98 Telinha e seus gatinhos

no dia que eu me zangar
mato voce de carinho

Ze´ Limeira

9.1.05

eu tenho roupas que dormem.
elas dormem numa bolsa no guarda-roupa até que um dia eu vou mexer na bolsa e acordar as roupas.
roupas que já têm muito tempo. cuja moda já passou. roupas que eu comprei e não usei. roupas que não cabem mais em mim.

hoje eu acordei as roupas.
vi o vestido bonito da loja cara. usei num casamento ou numa formatura? nunca mais usei. vamos ver como ele fica.
a calça jeans preta e perfeita. nunca houve um jeans que me vestisse tão bem. tá lá, esperando.
uma blusa chique de seda, listrada de azul marinho. olho para ela, ela olha para mim. eu separo.
uma blusinha preta com aplique de renda colorida. eu amo esse aplique de renda colorida, que morou anos numa sacola dentro da máquina de costura da minha mãe até que eu pedi ele para mim. vou provar.
uma blusa preta, manga comprida, inadequada para esse calor absurdo. vale a pena tentar.
o vestido cinza de quando meu manequim era 42. vai chegar sua hora, baby. nem que seja para eu admitir que não gosto mais de você.
o corselete-princesa, também preto. como eu tenho roupa preta!
uma blusinha branca com rosinhas feitas com fita de cetim. nunca usei. mas não vai ser dessa vez que eu vou doar.

páro.
dobro as roupas, guardo na bolsa de novo.
levo as que separei para o banheiro.
experimento. olho no espelho. hm. hm-hm.
provo o vestido. apertado no busto. menos uns quilos aí e ele vai ficar legal.
a blusa listrada vai ser doada. nem provei: acho que tem cara de senhôra.
a blusinha com aplique fica perfeita e vai sorrindo pro guarda-roupa. só preciso passar a ferro.
a preta de manga comprida veste folgadinha. no inverno vai ficar mais ainda. ainda assim, vai pro guarda-roupa.

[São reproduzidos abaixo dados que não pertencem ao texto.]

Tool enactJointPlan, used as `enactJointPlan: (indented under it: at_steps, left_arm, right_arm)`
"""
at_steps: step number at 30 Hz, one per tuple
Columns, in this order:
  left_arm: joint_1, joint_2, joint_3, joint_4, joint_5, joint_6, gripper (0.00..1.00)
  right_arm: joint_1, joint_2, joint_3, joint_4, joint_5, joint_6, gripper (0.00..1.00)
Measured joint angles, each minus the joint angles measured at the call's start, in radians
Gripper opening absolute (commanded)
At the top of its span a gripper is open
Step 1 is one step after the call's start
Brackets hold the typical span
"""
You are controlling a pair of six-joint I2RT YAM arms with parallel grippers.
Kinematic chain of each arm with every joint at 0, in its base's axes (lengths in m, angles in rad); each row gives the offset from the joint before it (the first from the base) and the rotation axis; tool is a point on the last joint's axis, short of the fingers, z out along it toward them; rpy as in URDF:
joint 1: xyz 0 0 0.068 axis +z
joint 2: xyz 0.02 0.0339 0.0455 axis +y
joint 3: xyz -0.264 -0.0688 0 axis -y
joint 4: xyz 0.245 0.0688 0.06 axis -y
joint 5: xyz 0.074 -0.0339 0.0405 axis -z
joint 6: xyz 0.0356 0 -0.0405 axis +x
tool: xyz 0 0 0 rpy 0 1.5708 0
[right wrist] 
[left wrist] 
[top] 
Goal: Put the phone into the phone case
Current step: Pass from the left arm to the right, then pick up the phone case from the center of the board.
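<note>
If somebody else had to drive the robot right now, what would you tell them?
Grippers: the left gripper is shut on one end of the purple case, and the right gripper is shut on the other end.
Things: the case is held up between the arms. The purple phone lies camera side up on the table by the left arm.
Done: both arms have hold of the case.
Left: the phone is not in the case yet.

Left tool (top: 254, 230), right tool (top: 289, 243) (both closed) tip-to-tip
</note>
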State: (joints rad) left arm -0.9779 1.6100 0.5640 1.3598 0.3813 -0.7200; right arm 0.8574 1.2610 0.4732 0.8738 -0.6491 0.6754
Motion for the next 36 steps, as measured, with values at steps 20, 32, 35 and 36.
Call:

os coletes. houve um tempo, uma vida atrás, que eu adorava coletes. cheguei a ter treze. esse tempo passou. os coletes ficaram. todos para doação. menos um, o mais bonito. esse fica.

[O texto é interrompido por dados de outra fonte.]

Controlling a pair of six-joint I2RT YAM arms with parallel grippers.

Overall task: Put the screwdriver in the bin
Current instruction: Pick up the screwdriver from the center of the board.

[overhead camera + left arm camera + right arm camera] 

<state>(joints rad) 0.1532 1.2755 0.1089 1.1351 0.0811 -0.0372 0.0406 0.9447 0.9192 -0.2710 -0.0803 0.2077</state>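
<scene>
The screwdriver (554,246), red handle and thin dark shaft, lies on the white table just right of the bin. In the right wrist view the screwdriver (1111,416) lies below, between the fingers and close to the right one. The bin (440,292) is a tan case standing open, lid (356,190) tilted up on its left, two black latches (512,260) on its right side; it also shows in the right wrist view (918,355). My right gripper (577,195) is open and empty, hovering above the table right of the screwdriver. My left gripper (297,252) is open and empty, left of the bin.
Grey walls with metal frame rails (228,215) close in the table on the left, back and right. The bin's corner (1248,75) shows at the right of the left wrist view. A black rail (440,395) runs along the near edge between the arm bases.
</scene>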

duas blusinhas lindas e fresquinhas que vão embora. eu vi what not to wear. são o modelo mais errado possível para mim. alguém vai usar e vai ficar muito feliz com elas. são lindas, ué.

dessas roupas que dormiam e que eu examinei com olhar crítico, uma sacola cheia foi embora. das que ficaram, umas eu vou voltar a usar agora. outras, daqui a uns meses.

ficou um negócio na minha garganta. um travo. e herbert vianna me traduz

"eu hoje joguei tanta coisa fora
vi o meu passado passar por mim
cartas e fotografias, gente que foi embora
a casa fica bem melhor assim"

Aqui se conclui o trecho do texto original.